Local school marching bands and children from the Inwood Little League marched along with members of the armed forces.

"Today is the day we give thanks to those who sacrificed themselves for the good of this country," said state assemblyman Guillermo Linares during a wreath laying ceremony following the Inwood parade. "We cannot forget them."

His colleague in Albany, state senator Adriano Espaillat, echoed the sentiment, adding thoughts for those currently in combat.

"I want us to keep all of our young men and women who are fighting overseas to keep us free in our mind and give thanks," he said.

Other events commemorating the day included Central Park Conservancy's walking tour exploring how different generations of New Yorkers used Central Park as a place to remember their veterans.

"This is a day when we remember the fallen, those who made the ultimate sacrifice for us and our country," said Thomas Hoare, commander of the American Legion Inwood Post #581 and Inwood parade organizer.

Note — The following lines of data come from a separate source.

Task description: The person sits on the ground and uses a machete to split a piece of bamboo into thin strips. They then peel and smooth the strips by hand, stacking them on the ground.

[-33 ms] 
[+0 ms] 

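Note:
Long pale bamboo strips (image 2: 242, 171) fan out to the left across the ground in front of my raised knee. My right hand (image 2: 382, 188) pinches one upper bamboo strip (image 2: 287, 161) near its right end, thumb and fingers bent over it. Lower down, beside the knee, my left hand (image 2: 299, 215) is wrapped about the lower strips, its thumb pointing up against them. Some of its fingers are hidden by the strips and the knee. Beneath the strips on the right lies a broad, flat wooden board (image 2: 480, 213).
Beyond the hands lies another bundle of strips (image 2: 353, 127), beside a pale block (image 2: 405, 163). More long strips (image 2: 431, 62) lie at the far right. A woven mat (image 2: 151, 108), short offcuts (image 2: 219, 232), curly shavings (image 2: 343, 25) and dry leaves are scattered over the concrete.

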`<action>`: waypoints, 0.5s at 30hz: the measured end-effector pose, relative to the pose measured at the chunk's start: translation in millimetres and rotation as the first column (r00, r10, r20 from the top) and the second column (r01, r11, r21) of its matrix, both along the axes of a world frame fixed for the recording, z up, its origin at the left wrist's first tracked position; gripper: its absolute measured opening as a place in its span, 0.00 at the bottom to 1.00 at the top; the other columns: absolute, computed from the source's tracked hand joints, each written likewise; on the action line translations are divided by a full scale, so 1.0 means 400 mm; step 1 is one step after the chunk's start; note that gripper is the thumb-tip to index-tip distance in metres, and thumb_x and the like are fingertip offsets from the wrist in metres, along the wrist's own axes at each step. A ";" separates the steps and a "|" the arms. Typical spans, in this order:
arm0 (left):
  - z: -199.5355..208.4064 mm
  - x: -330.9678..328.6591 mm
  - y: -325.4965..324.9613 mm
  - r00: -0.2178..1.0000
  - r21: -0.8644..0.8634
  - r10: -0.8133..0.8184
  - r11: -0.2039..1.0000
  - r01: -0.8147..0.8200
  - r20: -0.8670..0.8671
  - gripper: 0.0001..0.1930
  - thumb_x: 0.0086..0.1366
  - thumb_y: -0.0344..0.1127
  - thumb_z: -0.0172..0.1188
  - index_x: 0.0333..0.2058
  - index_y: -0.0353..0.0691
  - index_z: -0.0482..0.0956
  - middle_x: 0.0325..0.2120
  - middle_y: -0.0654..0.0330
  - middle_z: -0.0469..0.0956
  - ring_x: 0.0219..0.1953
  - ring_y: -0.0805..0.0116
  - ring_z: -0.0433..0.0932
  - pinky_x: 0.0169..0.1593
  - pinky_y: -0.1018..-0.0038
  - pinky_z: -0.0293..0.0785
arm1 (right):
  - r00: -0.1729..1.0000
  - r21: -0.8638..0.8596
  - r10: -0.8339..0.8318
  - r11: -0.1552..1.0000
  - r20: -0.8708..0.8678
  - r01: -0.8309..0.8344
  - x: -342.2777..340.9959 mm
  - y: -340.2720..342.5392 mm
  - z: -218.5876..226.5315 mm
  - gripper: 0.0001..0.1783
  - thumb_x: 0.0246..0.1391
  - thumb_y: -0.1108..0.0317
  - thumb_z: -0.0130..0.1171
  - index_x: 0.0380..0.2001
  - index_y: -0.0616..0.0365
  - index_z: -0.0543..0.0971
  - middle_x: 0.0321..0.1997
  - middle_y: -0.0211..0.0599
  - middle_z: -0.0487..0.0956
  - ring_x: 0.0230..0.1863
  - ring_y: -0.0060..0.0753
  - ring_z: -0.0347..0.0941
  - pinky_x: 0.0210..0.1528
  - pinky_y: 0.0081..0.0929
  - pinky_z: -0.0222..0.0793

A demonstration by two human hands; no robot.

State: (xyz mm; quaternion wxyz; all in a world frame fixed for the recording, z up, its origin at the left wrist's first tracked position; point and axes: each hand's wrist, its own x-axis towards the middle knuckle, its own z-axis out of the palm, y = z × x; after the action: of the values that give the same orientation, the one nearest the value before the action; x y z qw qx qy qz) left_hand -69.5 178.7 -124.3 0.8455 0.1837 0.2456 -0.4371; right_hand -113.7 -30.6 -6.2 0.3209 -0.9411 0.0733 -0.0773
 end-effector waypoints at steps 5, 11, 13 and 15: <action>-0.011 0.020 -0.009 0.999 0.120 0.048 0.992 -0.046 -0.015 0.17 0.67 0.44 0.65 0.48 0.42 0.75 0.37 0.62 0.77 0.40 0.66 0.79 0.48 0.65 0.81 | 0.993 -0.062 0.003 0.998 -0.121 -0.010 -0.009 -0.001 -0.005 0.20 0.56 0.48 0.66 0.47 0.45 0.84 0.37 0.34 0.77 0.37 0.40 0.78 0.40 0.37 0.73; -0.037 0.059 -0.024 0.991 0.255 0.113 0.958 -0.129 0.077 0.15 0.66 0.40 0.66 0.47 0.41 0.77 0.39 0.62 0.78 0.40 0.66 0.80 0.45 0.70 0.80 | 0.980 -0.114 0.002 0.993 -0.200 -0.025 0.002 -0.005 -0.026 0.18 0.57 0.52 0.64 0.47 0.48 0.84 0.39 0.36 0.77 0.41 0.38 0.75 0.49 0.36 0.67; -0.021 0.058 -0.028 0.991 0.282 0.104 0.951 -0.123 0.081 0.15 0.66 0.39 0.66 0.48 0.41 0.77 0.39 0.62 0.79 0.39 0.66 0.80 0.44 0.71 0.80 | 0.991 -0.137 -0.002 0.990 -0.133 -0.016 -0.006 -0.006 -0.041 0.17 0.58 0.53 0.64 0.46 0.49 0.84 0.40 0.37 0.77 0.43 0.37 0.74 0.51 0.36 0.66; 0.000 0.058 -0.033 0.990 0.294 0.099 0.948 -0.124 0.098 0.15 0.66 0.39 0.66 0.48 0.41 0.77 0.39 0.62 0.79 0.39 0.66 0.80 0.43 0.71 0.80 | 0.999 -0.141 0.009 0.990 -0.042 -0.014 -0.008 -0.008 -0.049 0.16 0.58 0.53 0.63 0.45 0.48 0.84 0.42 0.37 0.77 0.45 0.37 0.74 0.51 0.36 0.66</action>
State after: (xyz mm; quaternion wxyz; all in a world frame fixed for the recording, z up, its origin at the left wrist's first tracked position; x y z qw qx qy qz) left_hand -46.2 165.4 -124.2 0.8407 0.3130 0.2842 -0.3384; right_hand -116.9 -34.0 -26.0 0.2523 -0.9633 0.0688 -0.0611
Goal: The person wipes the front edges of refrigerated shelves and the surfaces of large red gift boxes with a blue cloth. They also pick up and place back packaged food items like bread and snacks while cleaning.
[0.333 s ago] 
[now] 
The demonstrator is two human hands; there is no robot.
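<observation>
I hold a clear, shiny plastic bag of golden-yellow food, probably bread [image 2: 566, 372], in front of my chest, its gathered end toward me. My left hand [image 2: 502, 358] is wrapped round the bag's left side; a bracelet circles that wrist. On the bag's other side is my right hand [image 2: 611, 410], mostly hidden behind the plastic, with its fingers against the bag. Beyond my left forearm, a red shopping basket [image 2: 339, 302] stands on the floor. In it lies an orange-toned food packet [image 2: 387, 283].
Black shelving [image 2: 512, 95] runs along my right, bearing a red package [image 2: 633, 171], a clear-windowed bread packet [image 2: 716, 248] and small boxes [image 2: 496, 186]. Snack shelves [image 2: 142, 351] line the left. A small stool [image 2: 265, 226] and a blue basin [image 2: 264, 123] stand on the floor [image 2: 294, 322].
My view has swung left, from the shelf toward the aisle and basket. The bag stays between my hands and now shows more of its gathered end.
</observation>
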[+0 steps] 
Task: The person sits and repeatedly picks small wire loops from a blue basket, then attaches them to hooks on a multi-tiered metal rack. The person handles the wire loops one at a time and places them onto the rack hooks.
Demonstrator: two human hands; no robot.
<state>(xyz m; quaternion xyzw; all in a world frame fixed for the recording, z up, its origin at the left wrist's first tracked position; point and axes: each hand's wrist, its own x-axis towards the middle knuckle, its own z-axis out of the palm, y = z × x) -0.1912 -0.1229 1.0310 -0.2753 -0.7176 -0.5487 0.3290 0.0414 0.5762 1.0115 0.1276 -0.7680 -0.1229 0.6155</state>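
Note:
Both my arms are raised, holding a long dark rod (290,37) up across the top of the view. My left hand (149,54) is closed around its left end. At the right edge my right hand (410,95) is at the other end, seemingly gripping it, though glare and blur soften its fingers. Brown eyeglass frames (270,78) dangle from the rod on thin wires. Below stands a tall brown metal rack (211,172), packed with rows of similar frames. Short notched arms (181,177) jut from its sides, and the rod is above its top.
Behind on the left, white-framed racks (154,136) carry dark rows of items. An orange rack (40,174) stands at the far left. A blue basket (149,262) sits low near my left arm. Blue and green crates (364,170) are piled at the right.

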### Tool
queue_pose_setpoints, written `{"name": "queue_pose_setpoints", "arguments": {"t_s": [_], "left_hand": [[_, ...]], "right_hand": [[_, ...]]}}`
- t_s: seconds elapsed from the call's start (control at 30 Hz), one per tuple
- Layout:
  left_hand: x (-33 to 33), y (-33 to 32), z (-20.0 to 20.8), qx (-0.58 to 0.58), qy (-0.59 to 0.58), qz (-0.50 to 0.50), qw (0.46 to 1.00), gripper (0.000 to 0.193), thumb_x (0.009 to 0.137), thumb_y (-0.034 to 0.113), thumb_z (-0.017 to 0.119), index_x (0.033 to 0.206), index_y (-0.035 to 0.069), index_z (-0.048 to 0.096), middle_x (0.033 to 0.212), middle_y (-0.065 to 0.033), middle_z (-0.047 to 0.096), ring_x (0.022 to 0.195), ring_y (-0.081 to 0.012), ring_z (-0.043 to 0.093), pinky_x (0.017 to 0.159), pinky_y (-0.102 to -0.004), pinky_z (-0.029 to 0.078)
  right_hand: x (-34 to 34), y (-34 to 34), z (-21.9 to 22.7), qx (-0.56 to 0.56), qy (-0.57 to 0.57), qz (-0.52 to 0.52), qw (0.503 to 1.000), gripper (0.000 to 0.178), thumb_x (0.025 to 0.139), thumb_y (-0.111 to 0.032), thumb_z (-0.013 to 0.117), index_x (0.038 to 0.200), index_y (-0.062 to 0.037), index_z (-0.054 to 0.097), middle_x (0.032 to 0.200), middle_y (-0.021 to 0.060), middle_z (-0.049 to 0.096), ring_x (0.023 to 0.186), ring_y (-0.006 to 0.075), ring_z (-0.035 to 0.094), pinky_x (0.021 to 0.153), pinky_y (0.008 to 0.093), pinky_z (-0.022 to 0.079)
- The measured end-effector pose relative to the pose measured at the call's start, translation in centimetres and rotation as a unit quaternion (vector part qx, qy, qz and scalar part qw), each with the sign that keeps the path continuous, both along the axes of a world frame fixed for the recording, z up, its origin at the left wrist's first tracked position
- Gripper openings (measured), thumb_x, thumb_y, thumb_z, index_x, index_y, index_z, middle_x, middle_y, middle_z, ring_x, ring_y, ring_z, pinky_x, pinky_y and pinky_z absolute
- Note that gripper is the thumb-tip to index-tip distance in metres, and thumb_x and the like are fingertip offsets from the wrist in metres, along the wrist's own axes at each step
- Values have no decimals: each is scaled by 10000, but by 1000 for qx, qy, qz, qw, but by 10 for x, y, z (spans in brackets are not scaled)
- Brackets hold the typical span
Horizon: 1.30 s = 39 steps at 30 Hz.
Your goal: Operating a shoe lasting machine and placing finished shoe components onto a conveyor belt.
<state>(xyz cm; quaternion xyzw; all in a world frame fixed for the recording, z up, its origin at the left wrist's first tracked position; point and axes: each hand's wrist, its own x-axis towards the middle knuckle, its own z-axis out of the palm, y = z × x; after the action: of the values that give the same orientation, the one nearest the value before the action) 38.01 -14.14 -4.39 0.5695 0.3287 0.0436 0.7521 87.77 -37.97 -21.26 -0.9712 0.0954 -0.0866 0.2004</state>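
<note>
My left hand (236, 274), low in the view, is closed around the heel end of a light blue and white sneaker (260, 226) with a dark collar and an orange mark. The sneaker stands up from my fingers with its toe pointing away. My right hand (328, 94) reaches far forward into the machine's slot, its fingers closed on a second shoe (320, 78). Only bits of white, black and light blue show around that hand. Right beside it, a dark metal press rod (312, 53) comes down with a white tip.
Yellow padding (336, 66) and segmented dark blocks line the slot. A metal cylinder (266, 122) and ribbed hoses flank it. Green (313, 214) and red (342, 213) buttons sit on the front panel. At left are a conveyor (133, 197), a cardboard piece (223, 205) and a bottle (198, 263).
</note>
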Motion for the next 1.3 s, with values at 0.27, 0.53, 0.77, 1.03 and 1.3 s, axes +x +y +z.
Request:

Petty Officer Second Class James Alcorn, 35, from Cincinnati, Ohio said being in New York for Memorial Day is always meaningful, but he felt it even more so since he's serving aboard the USS New York warship.

It was named for the city after the Sept. 11 attacks when it was used to move 24 tons of wreckage from Ground Zero, which were then melted down and constructed into a seven-and-a-half ton beam that is now part of the ships bow.

"It's a great honor to meet veterans, to sit and talk with them about the sacrifices they made for our country," he said.

"This is a very special place for us to be on this very special day," Seaman Ryan Shipman, 20, from Naples, Fla. added. "Yesterday I spent time with some veterans of both the Korean war and from the conflict in Vietnam and I can't say how proud I was just to be in their company during the Memorial holiday."

The sailors from the USS New York also met the mother of US Navy Seal Lieutenant Michael Murphy, from Smithtown, LI, who was slain in 2005 and had a US Navy destroyer named after him in honor of his bravery during the war in Afghanistan.

"It's a very special day for us as we remember all servicemen and women that came before us and especially the one's that didn't come home," said Staff Sergeant Grime, 30, a marine from North Carolina.